Satwa Langka Jawa Timur Banyak Diselundupkan ke Cina dan AS

TRIBUNNEWS.COM, SURABAYA - Pasar satwa langka di luar negeri, ternyata jauh lebih menggiurkan dibanding di dalam negeri.Jumlah peminat yang besar dan harga yang tinggi, menjadi daya tarik para pengepul dan pedagang untuk ramai-ramai mengekspor satwa langka, tentu saja secara ilegal.

Pasar konsumsi hiu misalnya, sudah tidak lagi mengandalkan pasar dalam negeri. Para pengepul dan pemburu hiu di Muncar, Banyuwangi, mengaku lebih senang mengekspor komoditas langka itu.
Baik berupa sirip, daging, maupun tulang hiu. Pasar Amerika Serikat paling disenangi. Di sini, hiu menjadi sajian di restoran kelas atas. Harganya cukup tinggi. Sirip hiu bisa mencapai Rp 2.1 juta/kilogram.
Mispan, nelayan yang biasa berburu hiu menjelaskan,  permintaan daging dan sirip hiu di sejumlah kota besar dalam negeri memang masih ada. Namun, jumlahnya tidak terlalu banyak.
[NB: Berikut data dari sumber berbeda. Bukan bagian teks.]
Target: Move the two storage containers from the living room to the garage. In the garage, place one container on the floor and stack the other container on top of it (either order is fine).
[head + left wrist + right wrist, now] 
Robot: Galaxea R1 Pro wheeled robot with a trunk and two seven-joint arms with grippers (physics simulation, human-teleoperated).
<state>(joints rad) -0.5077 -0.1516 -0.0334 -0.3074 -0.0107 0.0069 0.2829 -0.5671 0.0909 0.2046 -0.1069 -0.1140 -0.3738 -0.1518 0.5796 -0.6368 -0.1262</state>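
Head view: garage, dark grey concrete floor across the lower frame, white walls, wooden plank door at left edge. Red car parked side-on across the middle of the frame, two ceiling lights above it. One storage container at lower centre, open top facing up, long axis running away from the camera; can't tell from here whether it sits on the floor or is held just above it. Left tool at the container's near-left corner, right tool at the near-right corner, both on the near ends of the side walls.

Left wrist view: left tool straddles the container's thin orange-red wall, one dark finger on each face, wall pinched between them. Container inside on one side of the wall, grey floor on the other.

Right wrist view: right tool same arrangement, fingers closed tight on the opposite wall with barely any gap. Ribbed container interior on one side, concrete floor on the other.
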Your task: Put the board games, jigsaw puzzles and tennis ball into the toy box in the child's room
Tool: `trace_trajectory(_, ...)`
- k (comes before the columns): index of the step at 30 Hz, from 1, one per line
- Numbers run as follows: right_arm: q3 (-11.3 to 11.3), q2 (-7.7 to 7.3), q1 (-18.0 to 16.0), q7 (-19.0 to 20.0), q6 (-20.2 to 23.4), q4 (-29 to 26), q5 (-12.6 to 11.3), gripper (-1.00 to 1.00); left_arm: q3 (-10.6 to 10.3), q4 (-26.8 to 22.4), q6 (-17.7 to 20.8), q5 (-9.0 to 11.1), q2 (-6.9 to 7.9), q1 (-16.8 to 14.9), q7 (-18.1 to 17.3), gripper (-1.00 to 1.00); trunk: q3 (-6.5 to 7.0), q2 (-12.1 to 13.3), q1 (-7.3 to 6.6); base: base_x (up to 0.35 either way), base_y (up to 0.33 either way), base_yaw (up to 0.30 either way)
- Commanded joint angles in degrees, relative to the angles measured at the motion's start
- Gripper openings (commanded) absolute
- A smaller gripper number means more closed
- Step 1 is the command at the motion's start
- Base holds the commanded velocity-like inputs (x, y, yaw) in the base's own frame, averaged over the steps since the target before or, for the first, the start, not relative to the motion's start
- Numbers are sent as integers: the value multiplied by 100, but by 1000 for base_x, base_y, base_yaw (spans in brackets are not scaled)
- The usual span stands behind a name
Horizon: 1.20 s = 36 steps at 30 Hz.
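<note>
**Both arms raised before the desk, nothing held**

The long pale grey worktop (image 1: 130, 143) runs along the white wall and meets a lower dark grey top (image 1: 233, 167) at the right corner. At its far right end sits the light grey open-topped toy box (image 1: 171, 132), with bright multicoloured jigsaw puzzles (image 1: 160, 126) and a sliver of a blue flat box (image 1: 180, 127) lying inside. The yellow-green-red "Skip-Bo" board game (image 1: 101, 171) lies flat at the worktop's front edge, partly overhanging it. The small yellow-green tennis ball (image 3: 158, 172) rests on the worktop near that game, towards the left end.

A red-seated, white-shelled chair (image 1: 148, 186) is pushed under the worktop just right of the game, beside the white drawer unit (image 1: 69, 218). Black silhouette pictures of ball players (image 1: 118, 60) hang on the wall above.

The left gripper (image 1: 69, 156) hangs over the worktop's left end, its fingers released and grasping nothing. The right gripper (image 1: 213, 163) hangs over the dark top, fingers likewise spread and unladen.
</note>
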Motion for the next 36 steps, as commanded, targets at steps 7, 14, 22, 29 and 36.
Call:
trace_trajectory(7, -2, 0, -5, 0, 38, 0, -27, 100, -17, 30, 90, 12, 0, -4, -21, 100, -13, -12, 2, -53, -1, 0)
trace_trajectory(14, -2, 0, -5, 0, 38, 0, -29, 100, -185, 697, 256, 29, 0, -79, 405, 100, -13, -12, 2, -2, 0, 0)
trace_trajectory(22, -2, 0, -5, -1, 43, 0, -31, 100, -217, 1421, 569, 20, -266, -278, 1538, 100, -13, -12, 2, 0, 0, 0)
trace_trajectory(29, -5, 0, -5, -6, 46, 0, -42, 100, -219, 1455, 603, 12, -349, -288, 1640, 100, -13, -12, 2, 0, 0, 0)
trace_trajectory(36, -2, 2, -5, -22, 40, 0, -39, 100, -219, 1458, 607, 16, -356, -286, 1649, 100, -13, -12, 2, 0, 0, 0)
"Ada saja permintaan dari Jakarta dan Surabaya. Tapi yang lebih banyak permintaan dari luar negeri. Misalnya Amerika Serikat," ujar  nelayan yang sudah 20 tahun memburu hiu itu.
Tak cuma hiu. Puluhan satwa langka lain juga menjadi komoditas yang laris di pasar internasional.
Sebagian untuk keperluan konsumsi dan sebagian lagi untuk hiasan dan piaraan.
Kasus penyelundupan menjadi bukti kuatnya  pasar  internasional itu. Dalam lima bulan terakhir, setidaknya sudah dua kali terjadi  penyelundupan besar-besaran.
Penyelundupan pertama berhasil digagalkan Kantor Bea dan Cukai Pelabuhan Tanjung Perak Surabaya, akhir  Oktober 2013.
Petugas menemukan ratusan jenis tanduk rusa, ribuan pak kerang, ribuan ular air tambak serta tokek.  Semuanya akan dikapalkan ke Cina.
Satu bulan kemudian, giliran Balai Besar Karantina Pertanian (BBPKP) Surabaya menyita satwa langka dari  penumpang KM Roro asal Makasar.
Satwa tersebut adalah wallaby (kanguru tanah), dua ekor kakaktua raja (Probosciger Aterrimus), tiga ekor kakaktua jambul kuning, cendrawasih, tanduk rusa dan puluhan burung nuri. Diduga puluhan satwa itu hasil jarahan dari sejumlah hutan konservasi di  Papua.